At the core of Deep Learning, there is a set of algorithms called artificial neural networks (ANN), and their quick evolution has been propelled by the availability of a number of software frameworks that simplify development. NEC has been a pioneer in developing such frameworks, contributing to one of the first instances of such software: Torch. Currently, a number of alternatives have emerged, with PyTorch, TensorFlow, MXNet, CNTK being among the most popular deep learning frameworks.


Conceptually, these frameworks provide a ready-to-use set of neural network building blocks, and a high-level API to implement the neural network architecture. Writing a new neural network is as simple as sticking together a few lines of code using the python programming language. The frameworks will then take care of all the operations required to enable the training of the neural network and its execution. Given the high-level API, the user of the framework can ignore the low-level hardware details, focusing on the neural network algorithm design. However, the high-level API abstractions may also affect the overall efficiency of the implemented low-level computations. For instance, the high-level APIs generally expose neural network layers as atomic components of a neural network, requiring their execution to happen serially on the underlying hardware. 


NEC Deep Learning Platform

Building on its large experience in both AI applications and platforms, NEC designed a next generation deep learning platform aiming at portability, extendibility, usability and efficiency.

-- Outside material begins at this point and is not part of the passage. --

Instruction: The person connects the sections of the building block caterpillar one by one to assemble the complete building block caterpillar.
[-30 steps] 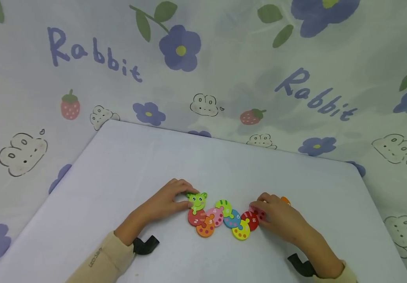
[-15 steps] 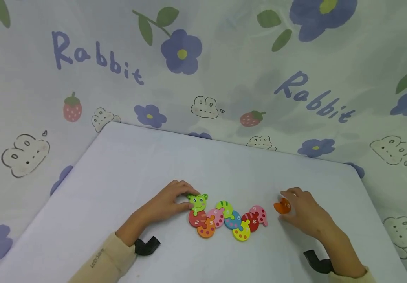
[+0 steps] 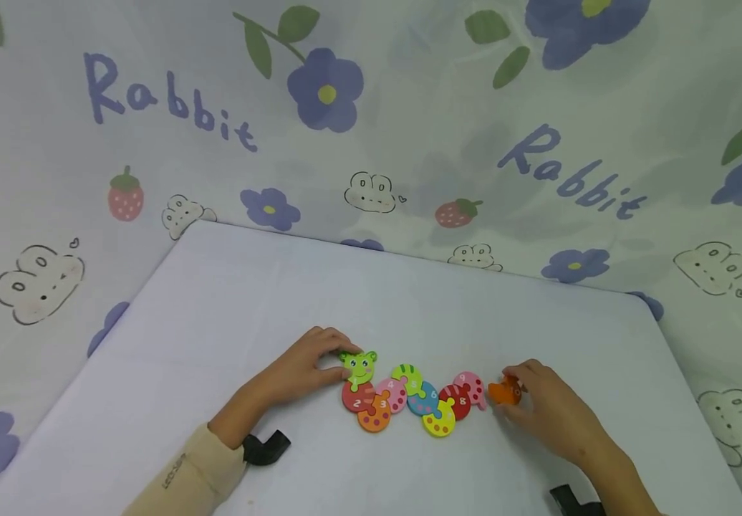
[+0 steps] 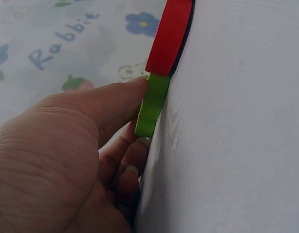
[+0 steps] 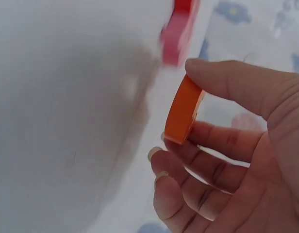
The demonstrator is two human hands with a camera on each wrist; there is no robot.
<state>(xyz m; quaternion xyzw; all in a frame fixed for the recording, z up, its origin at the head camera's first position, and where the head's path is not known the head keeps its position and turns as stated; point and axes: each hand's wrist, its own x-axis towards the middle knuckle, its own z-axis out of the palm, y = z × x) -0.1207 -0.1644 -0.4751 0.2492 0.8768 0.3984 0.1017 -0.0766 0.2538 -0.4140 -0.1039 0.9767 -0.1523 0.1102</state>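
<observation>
A caterpillar puzzle of joined, numbered round pieces lies zigzag on the white table. Its green head piece (image 3: 361,367), with eyes and little horns, is pinched between thumb and fingers of my left hand (image 3: 296,369). In the left wrist view the green head piece (image 4: 154,104) stands edge-on against the red piece (image 4: 170,39). Just right of the pink 9 piece (image 3: 470,385), my right hand (image 3: 554,408) holds an orange puzzle piece (image 3: 503,392) between thumb and fingers. The right wrist view has that orange piece (image 5: 182,111) apart from the pink piece (image 5: 175,41).
The white tabletop (image 3: 294,287) spreads around the puzzle. Behind it hangs a cloth (image 3: 410,143) printed with rabbits, flowers and strawberries. A black curved thing sits at each wrist, the left one (image 3: 266,448) beside a beige sleeve (image 3: 190,469).
My right hand left the pink 9 piece, took hold of the orange 10 piece farther right, and has brought it left towards the chain, tilting it. My left hand stays on the green head.
</observation>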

The NEC’s deep learning platform (DLP) seamlessly integrates into popular frameworks, rather than introducing “yet another API”. As such, in contrast to other techniques, it does not replace any of the original functionality of the original deep learning frameworks but complements them. 


Users continue writing neural networks using their favorite frameworks, e.g. TensorFlow or PyTorch. The NEC platform seamlessly analyses the neural network descriptions to provide additional hardware compatibility and improve performance. This step leverages the expertise of NEC in automated code generation techniques, allowing the system to create on the fly a computation library that is optimized specifically for the user’s neural network. The generated code is compiled in implementations that are functionally equivalent for the user, performing the exact same set of computations on the data, but more efficiently. A code snippet that uses the NEC DLP looks as follows.

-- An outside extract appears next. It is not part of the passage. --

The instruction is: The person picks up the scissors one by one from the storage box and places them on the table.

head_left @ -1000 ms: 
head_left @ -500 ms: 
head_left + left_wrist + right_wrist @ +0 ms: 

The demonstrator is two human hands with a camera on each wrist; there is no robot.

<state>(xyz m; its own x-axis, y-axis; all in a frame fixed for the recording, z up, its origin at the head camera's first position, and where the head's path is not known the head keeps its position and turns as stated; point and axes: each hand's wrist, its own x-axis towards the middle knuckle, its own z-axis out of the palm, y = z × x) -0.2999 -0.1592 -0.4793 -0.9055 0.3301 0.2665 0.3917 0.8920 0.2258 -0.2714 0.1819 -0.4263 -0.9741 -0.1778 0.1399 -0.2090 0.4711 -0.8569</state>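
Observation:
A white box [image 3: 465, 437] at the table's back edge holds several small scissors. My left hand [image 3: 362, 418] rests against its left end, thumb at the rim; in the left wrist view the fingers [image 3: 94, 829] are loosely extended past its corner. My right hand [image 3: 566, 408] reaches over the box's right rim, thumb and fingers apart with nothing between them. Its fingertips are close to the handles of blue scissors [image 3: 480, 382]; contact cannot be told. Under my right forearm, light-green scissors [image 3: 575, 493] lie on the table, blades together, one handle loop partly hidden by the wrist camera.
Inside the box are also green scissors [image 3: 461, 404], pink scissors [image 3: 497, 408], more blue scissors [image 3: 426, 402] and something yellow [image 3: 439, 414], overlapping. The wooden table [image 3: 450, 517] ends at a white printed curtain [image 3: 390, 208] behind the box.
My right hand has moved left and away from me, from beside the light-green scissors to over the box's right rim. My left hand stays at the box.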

NEC Deep Learning Platform: A code snippet

Two lines of code is everything that the user has to add to her deep learning code, in order to use NEC DLP and benefit from its optimizations. From an architectural perspective, NEC DLP is shown in the following figure.

NEC Deep Learning Platform Architecture

A Peek into the Optimization Techniques

Deep Learning frameworks, like TensorFlow and PyTorch, execute their neural networks on a layer-by-layer basis, which can result in an inefficient use of the hardware executor’s memory hierarchy and thereby in long execution times. NEC DLP addresses the problem by generating a new custom computation graph customized for the neural network at hand. The NEC platform: 1) analyzes the neural network structure to extract its computation graph; 2) then it performs transformation on this graph to generate more efficient computations taking into account the structure of the graph itself; 3) finally it generates computation libraries that are specific to the newly designed computation graph and to the target hardware. NEC DLP comes with a large set of optimization patters that can modify the network’s structure, improve the reuse of data buffers, optimized the use of the device’s memory hierarchy and computation units.


Neural Network Deployment

When a neural network model has been trained, it is supposed to be integrated into an application. Since models are developed using a Deep Learning framework, running the developed neural network requires shipping the entire framework together with the application. This is often too inefficient, in particular for some deployments where performance is critical. As such, often a developed neural network goes through expensive engineering efforts to port it into a stand-alone implementation that can be run independently from the original framework.


NEC DLP addresses this problem by supporting the deployment of the neural network models for any hardware supported by the framework. When required, NEC DLP can generate a software library that implements the neural network for the selected target device, e.g. NEC SX-Aurora TSUBASA. The deployment function relies on the same optimization engine and architecture of NEC DLP. The generated libraries only contain the neural network execution functions, parameters and a minimal set of helper functions, which significantly reduces the size of these libraries and simplifies their integration in the applications that need them.